◆ WHAT TO DO:
Looking through the records that follow, determine how many lines contain "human" and reply with that number alone.

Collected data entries
= = =
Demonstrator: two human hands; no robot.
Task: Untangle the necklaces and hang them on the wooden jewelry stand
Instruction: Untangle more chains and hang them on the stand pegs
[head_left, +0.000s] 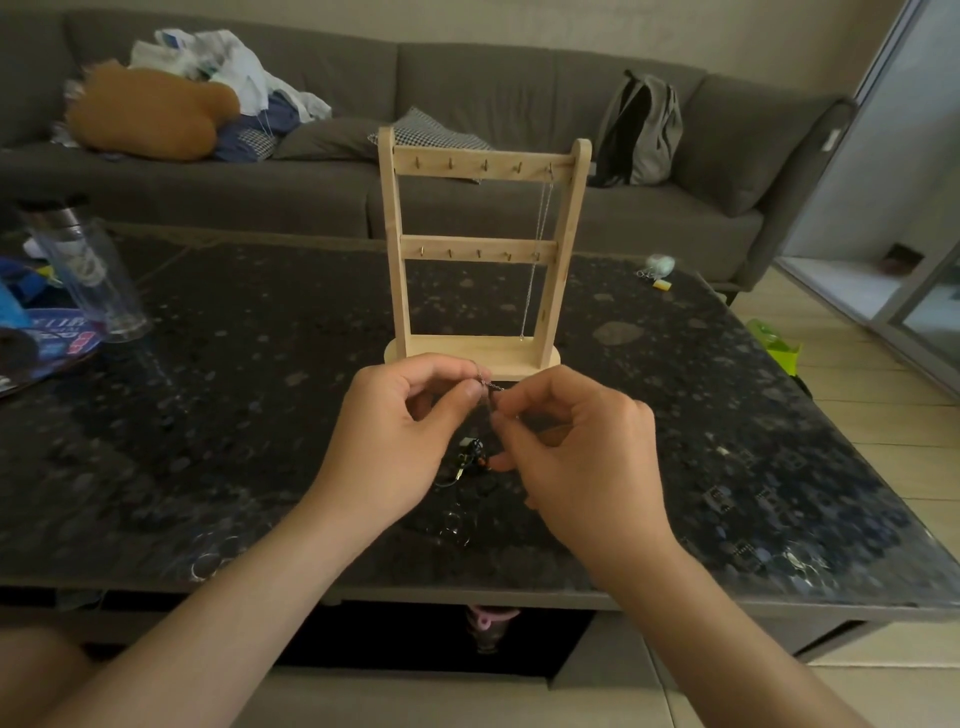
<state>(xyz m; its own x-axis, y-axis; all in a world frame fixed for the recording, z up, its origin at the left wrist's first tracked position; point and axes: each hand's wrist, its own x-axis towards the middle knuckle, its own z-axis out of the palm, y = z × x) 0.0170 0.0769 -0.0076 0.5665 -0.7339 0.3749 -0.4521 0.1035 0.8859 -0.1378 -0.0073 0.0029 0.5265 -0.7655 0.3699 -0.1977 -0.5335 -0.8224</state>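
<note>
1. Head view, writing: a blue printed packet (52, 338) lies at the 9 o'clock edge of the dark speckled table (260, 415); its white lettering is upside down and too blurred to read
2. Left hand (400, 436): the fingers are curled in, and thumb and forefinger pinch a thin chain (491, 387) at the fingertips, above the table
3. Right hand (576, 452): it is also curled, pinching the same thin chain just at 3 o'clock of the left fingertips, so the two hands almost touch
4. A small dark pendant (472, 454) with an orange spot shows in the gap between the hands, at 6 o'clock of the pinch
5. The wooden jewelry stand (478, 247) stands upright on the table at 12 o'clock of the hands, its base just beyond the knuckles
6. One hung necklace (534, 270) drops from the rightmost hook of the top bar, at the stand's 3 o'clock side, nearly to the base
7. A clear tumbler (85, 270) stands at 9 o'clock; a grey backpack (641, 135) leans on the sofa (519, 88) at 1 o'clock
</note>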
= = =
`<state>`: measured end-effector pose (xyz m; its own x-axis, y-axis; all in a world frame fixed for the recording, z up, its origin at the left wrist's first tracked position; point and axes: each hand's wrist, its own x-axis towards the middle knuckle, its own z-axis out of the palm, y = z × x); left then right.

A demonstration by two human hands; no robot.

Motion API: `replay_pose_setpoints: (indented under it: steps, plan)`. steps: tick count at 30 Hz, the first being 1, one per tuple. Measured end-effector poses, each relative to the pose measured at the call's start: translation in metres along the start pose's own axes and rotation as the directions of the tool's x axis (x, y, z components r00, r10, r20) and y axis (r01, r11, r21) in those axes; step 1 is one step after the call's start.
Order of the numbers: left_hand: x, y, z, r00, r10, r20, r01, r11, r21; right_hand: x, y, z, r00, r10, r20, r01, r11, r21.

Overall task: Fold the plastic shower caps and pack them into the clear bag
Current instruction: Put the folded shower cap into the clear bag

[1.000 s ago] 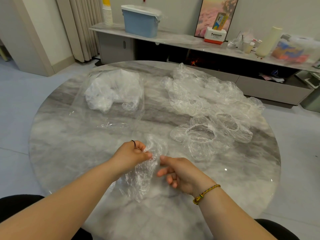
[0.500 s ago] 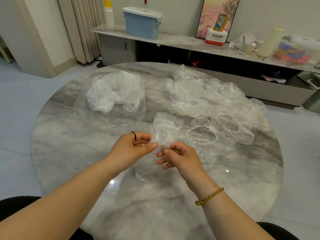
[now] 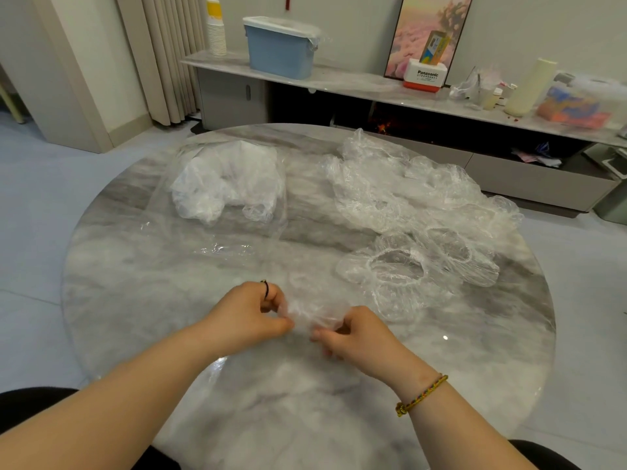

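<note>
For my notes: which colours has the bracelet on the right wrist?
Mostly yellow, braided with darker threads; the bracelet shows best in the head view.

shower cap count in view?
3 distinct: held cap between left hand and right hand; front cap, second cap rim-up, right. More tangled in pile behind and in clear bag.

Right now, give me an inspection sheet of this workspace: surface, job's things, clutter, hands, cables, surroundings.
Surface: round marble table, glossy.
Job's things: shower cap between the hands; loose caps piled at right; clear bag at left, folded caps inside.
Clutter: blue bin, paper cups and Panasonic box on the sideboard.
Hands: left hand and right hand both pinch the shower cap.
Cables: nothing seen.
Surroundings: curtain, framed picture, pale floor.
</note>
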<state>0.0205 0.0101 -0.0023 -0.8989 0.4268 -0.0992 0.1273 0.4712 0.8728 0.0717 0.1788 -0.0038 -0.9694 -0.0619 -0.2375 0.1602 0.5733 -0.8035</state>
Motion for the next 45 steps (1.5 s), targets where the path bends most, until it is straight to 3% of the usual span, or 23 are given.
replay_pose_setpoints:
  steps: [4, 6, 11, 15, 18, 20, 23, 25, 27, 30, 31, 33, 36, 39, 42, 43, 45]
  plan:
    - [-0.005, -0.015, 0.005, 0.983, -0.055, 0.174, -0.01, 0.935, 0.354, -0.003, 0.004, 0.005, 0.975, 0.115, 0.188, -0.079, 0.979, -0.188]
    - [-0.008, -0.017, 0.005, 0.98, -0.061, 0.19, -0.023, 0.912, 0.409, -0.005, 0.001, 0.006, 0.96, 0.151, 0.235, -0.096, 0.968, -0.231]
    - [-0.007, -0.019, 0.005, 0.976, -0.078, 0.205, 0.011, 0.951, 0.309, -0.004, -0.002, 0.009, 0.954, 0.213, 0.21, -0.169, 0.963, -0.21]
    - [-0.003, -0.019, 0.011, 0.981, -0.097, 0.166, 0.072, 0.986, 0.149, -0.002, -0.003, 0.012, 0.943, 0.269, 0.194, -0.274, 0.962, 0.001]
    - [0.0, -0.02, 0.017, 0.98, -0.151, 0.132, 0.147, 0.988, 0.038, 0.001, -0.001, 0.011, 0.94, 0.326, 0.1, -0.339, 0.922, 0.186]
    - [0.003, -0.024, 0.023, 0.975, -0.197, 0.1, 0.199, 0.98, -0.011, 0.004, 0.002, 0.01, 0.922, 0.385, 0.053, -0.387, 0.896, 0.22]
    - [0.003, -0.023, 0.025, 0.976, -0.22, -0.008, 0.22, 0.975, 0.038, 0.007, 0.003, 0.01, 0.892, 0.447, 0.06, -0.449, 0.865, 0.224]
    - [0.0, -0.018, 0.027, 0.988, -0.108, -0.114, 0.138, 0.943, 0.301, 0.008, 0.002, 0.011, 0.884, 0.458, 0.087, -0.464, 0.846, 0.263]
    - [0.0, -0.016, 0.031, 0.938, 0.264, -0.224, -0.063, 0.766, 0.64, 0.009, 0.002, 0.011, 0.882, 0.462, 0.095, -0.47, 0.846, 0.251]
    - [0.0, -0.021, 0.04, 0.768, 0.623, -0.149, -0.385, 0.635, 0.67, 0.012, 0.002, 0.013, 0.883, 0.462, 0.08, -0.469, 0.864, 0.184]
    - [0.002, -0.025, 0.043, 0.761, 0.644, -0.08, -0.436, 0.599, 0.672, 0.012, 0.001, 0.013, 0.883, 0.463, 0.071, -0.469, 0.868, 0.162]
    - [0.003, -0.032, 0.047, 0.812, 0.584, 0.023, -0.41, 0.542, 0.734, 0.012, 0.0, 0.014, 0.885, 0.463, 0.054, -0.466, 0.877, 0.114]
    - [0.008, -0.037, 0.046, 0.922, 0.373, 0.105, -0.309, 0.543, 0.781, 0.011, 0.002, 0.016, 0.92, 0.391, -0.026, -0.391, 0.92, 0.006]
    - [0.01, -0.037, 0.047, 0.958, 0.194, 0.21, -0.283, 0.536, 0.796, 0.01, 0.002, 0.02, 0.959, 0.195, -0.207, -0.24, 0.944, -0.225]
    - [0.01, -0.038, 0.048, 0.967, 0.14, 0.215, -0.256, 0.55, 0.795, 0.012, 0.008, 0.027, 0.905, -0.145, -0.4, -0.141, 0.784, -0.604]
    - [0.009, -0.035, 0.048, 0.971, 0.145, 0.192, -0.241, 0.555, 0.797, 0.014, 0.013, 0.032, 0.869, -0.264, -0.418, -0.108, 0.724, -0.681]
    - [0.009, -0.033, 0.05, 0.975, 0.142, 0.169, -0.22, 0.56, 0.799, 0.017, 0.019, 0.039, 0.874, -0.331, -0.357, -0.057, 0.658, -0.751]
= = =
◆ TASK RESULT:
2